Exercise description: From the records below, output exactly the lines running from the line containing "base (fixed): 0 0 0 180" through the line containing "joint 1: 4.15", and no others.

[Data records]

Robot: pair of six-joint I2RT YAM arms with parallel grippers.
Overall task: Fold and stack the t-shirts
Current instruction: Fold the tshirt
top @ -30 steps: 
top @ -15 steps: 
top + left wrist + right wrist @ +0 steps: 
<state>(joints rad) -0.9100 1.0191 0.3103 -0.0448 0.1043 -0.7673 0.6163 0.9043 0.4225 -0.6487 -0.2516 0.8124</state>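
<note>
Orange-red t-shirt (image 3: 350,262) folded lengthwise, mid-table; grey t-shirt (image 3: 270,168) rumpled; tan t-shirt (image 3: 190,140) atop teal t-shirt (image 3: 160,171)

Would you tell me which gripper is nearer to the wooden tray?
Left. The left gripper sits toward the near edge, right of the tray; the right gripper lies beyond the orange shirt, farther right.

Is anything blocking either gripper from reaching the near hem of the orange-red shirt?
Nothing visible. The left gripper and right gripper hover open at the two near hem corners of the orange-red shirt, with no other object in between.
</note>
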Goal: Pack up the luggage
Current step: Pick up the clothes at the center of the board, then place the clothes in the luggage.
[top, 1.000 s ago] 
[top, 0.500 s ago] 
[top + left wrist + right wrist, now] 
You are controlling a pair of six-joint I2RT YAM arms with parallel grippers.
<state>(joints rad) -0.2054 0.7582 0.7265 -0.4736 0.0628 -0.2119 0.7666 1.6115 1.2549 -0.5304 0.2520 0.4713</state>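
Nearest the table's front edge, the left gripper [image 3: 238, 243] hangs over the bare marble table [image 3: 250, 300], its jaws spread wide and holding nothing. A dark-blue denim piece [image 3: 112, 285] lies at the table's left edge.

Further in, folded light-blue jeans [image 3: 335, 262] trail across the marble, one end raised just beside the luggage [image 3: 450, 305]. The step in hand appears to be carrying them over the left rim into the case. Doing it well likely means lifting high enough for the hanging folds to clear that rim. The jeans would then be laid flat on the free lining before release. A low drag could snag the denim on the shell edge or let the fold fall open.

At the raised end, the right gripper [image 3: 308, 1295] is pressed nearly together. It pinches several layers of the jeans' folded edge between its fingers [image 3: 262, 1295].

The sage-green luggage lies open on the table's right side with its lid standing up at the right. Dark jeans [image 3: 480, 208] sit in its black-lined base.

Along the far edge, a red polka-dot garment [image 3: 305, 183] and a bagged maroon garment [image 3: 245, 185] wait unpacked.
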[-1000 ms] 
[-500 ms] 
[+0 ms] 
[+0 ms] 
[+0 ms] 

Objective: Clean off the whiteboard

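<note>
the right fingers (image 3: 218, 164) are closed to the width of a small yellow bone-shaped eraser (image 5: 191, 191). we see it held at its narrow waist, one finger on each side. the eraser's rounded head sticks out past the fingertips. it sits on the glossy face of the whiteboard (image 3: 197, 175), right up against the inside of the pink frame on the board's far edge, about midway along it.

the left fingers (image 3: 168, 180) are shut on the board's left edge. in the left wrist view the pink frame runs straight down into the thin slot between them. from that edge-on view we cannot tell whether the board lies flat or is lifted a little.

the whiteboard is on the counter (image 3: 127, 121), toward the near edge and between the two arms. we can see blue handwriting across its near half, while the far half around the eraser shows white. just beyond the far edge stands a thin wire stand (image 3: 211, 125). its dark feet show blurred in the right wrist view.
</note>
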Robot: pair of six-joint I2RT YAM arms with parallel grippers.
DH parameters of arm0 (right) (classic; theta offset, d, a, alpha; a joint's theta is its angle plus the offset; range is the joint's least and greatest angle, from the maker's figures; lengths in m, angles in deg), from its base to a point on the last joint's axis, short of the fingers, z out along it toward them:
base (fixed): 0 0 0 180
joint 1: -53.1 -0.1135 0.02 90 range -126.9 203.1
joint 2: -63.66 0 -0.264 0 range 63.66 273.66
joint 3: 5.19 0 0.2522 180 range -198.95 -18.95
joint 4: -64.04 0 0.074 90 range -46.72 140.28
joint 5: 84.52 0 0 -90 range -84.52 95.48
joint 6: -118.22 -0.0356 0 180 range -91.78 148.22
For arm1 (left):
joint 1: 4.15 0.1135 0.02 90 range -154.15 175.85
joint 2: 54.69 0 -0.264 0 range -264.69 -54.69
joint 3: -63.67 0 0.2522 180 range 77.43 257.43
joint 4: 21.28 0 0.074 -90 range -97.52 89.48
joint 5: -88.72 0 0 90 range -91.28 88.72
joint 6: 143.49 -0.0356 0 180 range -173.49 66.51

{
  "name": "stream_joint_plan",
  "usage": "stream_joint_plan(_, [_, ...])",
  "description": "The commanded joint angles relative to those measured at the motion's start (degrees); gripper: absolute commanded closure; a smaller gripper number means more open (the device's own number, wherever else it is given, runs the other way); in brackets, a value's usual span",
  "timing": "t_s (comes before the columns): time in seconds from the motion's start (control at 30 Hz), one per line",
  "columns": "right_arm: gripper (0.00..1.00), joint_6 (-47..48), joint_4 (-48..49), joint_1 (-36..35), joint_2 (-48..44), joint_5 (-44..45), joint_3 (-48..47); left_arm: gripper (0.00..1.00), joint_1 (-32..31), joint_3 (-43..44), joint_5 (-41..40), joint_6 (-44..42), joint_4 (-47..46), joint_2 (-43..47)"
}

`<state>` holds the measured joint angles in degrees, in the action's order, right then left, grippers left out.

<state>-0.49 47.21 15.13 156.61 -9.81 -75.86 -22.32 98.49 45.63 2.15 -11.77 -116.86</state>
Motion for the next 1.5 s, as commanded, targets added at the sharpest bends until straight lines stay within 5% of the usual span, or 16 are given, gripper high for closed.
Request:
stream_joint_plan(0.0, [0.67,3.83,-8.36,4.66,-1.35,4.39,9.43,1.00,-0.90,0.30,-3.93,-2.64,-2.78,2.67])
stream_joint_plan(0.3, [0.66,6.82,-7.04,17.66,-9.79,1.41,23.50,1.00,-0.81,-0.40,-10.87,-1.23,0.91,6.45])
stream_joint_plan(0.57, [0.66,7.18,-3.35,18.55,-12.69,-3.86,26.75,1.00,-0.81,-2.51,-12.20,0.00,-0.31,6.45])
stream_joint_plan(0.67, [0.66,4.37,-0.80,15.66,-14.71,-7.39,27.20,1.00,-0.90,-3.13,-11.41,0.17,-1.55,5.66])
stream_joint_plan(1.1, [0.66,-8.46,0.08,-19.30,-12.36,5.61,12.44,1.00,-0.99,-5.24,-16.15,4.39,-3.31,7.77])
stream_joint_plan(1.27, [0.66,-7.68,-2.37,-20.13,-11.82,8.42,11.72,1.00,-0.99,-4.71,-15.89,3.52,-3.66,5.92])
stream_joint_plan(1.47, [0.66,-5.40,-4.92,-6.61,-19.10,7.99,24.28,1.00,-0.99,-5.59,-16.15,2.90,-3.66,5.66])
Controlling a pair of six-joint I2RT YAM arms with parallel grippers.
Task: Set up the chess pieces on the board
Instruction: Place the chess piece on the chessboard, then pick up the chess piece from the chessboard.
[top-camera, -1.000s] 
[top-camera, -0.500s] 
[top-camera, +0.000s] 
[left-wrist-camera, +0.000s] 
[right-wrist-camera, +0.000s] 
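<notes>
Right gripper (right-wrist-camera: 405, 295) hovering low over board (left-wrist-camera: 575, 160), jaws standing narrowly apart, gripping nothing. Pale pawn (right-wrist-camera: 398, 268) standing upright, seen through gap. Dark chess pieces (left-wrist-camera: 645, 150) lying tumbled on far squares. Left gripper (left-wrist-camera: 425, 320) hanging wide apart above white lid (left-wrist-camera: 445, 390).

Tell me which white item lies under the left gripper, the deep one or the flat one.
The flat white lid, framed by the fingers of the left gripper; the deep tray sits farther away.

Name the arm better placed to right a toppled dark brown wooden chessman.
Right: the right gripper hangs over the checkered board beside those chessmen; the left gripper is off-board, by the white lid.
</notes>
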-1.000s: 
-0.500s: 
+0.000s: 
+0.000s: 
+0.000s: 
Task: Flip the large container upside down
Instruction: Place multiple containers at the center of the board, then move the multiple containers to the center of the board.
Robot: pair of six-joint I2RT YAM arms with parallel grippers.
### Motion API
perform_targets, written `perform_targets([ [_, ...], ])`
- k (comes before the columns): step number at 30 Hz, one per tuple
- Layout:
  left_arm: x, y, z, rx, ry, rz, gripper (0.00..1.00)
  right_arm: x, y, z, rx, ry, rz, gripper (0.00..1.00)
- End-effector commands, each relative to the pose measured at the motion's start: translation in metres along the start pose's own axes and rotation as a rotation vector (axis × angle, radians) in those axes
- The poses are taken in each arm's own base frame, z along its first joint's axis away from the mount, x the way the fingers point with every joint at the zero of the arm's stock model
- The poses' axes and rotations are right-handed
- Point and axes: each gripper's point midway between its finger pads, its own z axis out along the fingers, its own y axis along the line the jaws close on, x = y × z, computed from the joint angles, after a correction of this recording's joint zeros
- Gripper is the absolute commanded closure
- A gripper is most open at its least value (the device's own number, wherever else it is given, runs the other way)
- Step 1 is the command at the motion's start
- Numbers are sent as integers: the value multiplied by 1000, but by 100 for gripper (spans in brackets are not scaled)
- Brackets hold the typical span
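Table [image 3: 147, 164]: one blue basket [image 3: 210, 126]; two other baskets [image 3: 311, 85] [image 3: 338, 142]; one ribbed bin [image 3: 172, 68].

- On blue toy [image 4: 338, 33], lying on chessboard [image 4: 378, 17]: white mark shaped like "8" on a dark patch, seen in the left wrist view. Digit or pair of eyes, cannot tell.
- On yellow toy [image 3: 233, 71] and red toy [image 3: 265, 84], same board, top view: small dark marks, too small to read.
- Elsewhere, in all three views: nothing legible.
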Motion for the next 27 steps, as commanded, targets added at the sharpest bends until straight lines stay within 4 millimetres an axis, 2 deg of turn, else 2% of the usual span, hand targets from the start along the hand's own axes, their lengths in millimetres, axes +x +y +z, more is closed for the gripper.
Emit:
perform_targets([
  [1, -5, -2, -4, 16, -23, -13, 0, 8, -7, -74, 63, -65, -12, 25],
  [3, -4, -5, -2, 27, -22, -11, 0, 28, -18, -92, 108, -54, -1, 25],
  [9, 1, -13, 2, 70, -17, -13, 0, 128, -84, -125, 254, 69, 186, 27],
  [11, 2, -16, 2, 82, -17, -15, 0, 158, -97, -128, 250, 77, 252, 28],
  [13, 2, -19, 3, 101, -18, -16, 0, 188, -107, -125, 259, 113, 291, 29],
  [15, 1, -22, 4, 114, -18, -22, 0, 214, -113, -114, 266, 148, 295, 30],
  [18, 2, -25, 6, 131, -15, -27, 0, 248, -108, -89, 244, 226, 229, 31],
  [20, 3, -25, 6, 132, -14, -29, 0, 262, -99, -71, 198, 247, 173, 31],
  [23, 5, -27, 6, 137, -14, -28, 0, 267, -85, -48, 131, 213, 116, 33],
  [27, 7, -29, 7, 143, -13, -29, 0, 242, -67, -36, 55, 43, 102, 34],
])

Solution below:
base (fixed): 0 0 0 180
joint 1: -53.1 -0.1135 0.02 90 range -126.9 203.1
joint 2: -63.66 0 -0.264 0 range 63.66 273.66
joint 3: 5.19 0 0.2522 180 range -198.95 -18.95
joint 4: -64.04 0 0.074 90 range -46.72 140.28
joint 5: 84.52 0 0 -90 range -84.52 95.48
joint 6: -118.22 -0.0356 0 180 range -91.78 148.22
For arm1 (left):
joint 1: 4.15 0.1135 0.02 90 range -154.15 175.85

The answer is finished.